At present this is a prototype methodology that relies on some degrees of simulation to reproduce the characteristics of dynamic data sets. As more sophisticated dynamic data input and acquisition become available (GPS coordinates, SMS reporting, etc) the generative potential of iteration to account for and develop intrinsic logics of growth, differentiation, and transformation within design work will continue to be important. The direct association of generative design logics with dynamic data sets creates a scale of intelligent feedback that is useful within the design process, and simultaneously highly suggestive of conditions that might be installed as operational systems for more intelligent modes of infrastructure, monitoring and regulatory regimes, aid scenarios, and social movements. All are predicated on the creation of tools for identifying emergent patterns and behaviors arise from the iterative evaluation of a large quantity of data.
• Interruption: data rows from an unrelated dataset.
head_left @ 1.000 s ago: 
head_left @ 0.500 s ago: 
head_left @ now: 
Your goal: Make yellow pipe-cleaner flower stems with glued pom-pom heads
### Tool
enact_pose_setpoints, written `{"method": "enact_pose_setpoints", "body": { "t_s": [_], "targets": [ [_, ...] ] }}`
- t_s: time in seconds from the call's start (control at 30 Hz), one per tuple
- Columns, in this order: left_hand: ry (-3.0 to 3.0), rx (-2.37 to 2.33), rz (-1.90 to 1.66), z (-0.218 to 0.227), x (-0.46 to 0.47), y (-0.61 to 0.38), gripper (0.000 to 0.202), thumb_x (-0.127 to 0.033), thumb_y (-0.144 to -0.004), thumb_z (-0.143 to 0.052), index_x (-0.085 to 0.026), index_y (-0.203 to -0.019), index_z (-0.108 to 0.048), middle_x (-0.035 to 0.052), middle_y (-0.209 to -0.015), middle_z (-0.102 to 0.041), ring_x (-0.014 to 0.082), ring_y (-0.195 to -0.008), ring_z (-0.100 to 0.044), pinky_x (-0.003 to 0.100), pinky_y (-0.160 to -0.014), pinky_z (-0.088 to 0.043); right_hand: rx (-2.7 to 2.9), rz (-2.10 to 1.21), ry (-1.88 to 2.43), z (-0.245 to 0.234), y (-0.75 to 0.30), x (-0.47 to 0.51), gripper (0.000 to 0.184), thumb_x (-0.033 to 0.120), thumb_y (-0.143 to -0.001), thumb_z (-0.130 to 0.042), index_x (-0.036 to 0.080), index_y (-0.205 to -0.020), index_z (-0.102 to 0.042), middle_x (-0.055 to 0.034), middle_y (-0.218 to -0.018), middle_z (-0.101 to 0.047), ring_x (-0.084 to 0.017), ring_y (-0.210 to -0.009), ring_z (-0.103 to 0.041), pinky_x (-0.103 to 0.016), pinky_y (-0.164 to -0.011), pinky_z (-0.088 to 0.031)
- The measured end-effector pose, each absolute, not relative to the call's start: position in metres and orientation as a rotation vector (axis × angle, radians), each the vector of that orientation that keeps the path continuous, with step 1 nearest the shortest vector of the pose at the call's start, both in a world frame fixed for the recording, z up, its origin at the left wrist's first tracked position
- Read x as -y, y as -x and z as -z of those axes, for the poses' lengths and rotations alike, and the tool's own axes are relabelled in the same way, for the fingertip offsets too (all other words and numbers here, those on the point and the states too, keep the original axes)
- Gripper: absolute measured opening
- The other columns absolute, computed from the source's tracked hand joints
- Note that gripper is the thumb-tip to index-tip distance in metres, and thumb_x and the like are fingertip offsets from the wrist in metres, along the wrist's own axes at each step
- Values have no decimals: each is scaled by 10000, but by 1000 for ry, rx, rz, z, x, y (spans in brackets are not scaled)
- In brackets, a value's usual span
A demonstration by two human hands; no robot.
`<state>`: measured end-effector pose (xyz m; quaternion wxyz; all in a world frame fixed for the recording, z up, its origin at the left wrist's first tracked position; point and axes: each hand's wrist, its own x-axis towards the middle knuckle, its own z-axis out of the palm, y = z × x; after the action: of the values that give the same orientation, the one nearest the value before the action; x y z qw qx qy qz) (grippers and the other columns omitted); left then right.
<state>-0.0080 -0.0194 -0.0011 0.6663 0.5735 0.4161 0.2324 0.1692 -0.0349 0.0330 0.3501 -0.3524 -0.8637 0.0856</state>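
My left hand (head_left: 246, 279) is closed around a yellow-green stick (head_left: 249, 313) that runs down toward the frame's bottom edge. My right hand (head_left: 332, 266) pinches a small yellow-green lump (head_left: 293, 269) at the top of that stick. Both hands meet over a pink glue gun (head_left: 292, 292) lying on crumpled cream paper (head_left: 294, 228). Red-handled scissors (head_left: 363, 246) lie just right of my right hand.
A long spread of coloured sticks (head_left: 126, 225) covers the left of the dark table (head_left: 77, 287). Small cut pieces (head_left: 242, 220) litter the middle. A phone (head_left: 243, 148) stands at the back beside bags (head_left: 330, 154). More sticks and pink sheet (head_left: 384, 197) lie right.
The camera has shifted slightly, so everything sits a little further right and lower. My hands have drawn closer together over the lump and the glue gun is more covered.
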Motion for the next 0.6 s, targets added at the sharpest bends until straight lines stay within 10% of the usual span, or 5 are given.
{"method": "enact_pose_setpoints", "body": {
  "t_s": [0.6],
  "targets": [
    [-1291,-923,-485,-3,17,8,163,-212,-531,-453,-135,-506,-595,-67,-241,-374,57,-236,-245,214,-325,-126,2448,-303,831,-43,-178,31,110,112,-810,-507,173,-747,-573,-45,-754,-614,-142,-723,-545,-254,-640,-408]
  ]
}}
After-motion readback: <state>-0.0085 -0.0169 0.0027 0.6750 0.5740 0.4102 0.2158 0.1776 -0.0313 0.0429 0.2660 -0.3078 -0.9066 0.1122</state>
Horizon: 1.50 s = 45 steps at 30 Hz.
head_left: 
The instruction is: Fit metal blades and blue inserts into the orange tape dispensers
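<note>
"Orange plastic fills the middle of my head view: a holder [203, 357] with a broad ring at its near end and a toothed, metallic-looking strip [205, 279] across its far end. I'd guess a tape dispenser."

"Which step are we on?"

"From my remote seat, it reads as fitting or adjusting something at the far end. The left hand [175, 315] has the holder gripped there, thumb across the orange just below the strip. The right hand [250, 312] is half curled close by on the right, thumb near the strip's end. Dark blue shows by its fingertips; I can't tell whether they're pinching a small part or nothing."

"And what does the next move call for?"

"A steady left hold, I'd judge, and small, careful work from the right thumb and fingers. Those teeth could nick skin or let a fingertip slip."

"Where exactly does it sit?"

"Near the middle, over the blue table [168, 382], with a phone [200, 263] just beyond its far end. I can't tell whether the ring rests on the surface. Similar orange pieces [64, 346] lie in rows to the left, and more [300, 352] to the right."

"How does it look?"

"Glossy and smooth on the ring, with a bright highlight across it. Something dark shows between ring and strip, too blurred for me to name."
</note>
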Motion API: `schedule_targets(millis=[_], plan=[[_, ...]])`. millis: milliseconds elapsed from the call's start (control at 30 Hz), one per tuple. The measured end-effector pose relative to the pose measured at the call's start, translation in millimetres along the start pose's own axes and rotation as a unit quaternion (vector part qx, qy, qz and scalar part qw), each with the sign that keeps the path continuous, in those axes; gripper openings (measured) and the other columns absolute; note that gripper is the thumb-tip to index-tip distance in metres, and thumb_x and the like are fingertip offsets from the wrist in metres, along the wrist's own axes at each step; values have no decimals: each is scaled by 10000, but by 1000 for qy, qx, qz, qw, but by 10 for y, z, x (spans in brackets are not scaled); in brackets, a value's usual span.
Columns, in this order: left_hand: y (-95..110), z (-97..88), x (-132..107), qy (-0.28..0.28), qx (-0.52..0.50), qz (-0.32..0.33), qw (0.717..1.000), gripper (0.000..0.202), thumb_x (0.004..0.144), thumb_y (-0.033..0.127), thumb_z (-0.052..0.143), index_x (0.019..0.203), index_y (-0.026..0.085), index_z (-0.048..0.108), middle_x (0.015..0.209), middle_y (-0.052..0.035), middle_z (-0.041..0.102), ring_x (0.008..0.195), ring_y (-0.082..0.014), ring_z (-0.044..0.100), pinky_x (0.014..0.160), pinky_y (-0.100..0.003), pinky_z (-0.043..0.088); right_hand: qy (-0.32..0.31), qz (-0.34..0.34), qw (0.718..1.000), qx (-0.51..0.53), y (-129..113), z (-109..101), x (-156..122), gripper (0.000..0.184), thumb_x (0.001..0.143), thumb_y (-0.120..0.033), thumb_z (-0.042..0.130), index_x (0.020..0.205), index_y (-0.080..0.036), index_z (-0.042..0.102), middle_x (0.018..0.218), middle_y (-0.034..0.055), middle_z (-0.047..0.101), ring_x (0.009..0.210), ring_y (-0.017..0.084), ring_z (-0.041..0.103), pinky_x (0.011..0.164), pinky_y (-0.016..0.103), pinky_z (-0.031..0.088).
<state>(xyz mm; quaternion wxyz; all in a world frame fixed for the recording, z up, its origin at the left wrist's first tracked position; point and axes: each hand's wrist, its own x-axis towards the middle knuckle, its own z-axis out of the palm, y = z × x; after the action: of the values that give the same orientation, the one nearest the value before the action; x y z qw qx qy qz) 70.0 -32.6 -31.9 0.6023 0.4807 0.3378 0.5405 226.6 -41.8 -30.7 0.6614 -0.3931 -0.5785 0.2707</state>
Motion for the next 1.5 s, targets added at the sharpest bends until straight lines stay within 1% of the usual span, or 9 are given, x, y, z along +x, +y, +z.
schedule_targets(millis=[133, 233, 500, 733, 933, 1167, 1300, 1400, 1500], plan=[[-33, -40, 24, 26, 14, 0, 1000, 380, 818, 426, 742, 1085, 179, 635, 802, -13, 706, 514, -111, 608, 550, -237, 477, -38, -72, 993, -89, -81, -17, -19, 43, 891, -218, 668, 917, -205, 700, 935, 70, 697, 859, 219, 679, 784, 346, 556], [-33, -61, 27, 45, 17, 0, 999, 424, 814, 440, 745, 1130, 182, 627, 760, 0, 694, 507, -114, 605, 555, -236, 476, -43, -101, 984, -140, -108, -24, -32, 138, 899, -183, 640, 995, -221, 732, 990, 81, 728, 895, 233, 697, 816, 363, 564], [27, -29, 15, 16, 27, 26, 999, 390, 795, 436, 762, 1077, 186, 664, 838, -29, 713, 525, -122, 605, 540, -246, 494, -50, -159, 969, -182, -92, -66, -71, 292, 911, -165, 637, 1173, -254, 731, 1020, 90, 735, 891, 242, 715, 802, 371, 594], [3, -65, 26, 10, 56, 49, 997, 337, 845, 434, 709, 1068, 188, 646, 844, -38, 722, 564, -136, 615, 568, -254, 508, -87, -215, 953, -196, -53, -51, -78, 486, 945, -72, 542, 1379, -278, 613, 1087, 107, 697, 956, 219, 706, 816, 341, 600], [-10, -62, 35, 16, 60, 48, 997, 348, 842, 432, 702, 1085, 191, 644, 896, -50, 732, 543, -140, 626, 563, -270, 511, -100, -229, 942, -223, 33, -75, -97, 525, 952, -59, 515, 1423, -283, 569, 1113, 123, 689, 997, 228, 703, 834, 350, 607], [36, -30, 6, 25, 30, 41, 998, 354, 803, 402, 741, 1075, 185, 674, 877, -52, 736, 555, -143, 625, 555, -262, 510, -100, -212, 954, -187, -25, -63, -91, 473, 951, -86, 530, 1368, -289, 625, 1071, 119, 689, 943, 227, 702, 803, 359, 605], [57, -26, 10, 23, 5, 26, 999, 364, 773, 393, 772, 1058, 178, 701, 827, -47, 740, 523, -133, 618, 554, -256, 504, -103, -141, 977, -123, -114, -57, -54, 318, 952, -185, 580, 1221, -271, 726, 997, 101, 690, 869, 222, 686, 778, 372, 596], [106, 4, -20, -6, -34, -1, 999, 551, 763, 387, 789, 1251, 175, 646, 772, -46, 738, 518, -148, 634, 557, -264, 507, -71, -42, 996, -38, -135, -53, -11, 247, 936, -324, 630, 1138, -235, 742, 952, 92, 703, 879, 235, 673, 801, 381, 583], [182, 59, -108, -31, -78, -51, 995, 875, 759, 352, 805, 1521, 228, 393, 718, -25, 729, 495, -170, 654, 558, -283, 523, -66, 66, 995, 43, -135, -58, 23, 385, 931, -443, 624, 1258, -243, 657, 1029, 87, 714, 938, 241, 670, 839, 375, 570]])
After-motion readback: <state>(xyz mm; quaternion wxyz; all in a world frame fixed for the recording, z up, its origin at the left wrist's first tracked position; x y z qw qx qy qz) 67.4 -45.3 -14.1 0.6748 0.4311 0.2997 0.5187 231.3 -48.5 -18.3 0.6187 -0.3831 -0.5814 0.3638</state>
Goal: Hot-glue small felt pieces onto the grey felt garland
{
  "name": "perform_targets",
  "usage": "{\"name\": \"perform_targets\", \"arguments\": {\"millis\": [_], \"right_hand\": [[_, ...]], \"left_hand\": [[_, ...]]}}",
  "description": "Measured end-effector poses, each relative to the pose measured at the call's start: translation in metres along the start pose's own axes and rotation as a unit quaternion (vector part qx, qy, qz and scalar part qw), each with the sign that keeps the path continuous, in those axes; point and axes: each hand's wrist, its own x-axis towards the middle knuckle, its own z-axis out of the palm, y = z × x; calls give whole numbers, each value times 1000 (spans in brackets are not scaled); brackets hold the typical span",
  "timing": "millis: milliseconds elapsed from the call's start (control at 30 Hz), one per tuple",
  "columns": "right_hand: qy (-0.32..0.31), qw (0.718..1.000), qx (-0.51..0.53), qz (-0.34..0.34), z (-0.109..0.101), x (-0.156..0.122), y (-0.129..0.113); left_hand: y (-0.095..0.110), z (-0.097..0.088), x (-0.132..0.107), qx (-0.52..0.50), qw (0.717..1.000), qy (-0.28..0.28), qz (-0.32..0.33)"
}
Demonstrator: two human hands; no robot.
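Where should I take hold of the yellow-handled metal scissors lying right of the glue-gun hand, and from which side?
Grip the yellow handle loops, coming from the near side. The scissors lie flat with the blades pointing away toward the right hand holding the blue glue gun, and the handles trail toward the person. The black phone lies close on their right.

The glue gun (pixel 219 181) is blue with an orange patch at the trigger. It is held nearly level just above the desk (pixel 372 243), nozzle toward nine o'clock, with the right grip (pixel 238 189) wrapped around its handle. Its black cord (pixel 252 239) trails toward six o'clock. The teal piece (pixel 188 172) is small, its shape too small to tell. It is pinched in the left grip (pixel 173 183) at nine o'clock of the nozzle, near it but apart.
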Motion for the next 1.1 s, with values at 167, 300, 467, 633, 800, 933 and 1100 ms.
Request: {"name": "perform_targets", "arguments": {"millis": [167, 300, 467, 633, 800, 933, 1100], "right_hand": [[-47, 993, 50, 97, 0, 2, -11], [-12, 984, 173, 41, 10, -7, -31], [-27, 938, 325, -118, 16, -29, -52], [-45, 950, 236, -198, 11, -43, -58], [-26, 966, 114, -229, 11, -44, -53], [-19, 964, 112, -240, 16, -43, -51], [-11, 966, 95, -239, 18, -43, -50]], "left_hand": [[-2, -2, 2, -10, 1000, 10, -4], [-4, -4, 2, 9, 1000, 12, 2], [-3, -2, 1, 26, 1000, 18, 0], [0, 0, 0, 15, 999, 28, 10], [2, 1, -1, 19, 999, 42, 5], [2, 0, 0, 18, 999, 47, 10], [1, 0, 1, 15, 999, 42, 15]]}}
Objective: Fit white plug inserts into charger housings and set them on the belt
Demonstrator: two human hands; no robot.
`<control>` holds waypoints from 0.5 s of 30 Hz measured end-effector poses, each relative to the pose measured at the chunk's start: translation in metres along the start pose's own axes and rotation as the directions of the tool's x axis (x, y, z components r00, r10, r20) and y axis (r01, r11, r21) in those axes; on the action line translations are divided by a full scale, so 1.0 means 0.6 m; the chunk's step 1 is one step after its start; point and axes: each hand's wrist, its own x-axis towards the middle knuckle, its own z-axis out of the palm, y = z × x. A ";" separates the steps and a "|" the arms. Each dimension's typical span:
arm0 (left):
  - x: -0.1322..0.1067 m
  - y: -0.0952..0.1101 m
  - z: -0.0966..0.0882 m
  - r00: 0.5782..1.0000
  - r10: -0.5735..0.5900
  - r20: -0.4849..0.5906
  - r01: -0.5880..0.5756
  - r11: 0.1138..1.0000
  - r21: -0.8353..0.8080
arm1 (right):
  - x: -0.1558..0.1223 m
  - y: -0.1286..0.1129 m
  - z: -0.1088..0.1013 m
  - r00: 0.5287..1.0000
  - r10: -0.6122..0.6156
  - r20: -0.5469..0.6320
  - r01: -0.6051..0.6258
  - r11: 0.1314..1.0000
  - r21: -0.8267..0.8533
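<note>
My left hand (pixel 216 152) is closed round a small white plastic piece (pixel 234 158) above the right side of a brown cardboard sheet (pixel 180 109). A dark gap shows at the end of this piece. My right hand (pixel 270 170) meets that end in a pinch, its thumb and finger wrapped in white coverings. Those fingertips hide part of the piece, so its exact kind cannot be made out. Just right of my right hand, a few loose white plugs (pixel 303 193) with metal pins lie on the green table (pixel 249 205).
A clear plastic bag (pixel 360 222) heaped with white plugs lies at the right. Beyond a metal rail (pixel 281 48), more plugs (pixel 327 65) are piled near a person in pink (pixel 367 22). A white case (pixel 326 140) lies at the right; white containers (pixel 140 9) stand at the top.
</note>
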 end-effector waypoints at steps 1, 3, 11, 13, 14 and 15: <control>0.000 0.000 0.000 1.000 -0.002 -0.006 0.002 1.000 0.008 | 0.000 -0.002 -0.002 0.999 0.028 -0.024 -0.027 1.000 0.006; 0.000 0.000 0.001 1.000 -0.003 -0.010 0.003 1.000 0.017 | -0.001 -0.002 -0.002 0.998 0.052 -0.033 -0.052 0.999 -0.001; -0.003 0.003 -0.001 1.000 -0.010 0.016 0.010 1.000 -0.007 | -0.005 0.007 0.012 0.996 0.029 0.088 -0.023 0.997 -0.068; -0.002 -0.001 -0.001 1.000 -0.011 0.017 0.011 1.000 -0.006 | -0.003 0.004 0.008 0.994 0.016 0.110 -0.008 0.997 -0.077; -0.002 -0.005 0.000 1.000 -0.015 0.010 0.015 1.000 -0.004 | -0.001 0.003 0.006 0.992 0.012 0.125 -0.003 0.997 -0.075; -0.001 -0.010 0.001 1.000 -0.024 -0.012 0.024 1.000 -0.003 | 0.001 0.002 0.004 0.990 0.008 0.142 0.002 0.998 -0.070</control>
This follows a shift in contemporary methodology in the sciences and contemporary culture, and in particular in the computer sciences with respect to the generation and analysis of very large sets of data. Perhaps more than any other recent development, the advent of very large data sets has challenged the traditional research and knowledge production paradigm, moving towards a model where tools are designed to monitor and identify emerging patterns and behaviors that arise from the interrelation of more entities and bodies than can be controlled or observed individually. This is a principle behind the Google search algorithm as well as a research model pioneered by scientists like the geneticist Craig Venter who has identified several hundred new patterns in gene sequences that are sufficiently distinct as to constitute new species despite having never actually observed these species in person.

In both instances, developing applications that extract and track behavioral patterns from massive dynamic data sets produces new knowledge and agency. The aim of this work is to articulate a line of inquiry that is distinct from other related methodologies of computation and design including those that privilege the purely representational visualization of data and those that are concerned primarily with generative logics. We are interested in developing works of design that have a high potential for intelligence precisely because they develop in the context of data rich mapping environments where the underlying organizational and relational factors of the city are accounted for and where strategic opportunities that might arise in the intermingling of multiple logics and organizations can be explored. Because these mappings are parametric in nature, they can continually be updated and their resolution increased, and they provide a rich environment for feedback between the logics of a system and the effects of any intervention, thus enabling the incremental engagement between the proposal and its context. The cognitive map is as much a milieu itself as it is a tool for analysis, and maintains direct correlation between the development of design scenarios and their attendant effects with respect to other systems and logics tabulated in the map.

This is an approach that addresses two important concerns. The first is simply the desire to find opportunities for design innovation where architecture engages the most urgent crises of the day in their full extent and complexity. This is not an optimization or representation-based strategy, but one that seeks out strategic and selective methods of direct engagement. Second, these maps are able to articulate contexts and address scales of effect that exceed those of architecture. These are the scales of urban practices, spatial tactics, navigation, and collective intelligence. These are understood to be present within complex systems but vehicles for architecture to negotiate these scales may not always be apparent. This is a move to decentralized and distributed models for performance, and the organization of multiple sites within larger networks of affiliation that support certain practices across them. These are territories of extreme complexity and also great opportunity, and they also speak to a moment of agency for design where one was not previously thought to exist and architectures that anticipate new protocols and practices of rapidly urbanizing world.